Using data processing to produce meaningful text
Publish or perish is the traditional academic dictum.
Jason Lewis is more interested in developing ways to make words swirl, change colour, fill screens and express themselves pretty much any way other than flat on a page.
His Obx Labs are part of Hexagram’s space on the 11th floor of the EV building. There, he works with Design and Computation Arts students as well as those from Computer Science to “develop ways for creating and reading text in the digital environment. We are using data processing to produce meaningful text.”
Several examples of this work were on display at Oboro Gallery earlier this year during a month-long exhibit. Each piece explored a different way to interact with digital text. A simple conversation is transformed into the speakers’ silhouettes filling up with each other’s words.
Lewis has also developed a keyboard that allows you to change the colour, size movement or interaction of words on a screen in front of you simply by pressing a key.
The team has managed to pack all of the computers, audio and video processors and the networking equipment necessary to transform speech into real time screen animation into a shipping container on wheels.

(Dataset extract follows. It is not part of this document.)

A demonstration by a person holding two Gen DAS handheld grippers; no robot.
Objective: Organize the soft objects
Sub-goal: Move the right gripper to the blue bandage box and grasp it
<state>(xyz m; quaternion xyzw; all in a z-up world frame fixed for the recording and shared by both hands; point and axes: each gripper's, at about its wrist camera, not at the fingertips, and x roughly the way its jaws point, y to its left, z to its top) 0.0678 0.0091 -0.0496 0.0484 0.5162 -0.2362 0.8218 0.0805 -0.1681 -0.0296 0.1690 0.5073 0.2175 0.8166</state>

“We can bring it anywhere by plane or boat and just roll in and plug into the network.”
Besides Oboro, Lewis has been able to bring his technology as near as the Black Box space in the EV building, where he had a residency last summer, and as far away as Sao Paolo, Brazil, last November.
Lewis has been exploring these themes for nearly a decade. The technology becomes more sophisticated with each iteration. “All of the software is built from scratch.”
Lewis, himself a poet, has worked with text-based performers before — both spoken word and rap artists. His latest SSHRC funding is allowing him to work closely with three different writers (one each over three years) to produce collaborative works with each of them.
Lewis will invite each writer to visit in the fall to try out the equipment and get a sense of the possibilities. Then, after a period of reflection, he or she would return to negotiate a more concrete expression of his or her own writing in digital form.
“Writers don’t necessarily treat language visually. It’s not that easy to construct dynamic texts. Our software makes it easier for them to do so.”
All of the writers Lewis has approached have been very enthusiastic about the opportunity.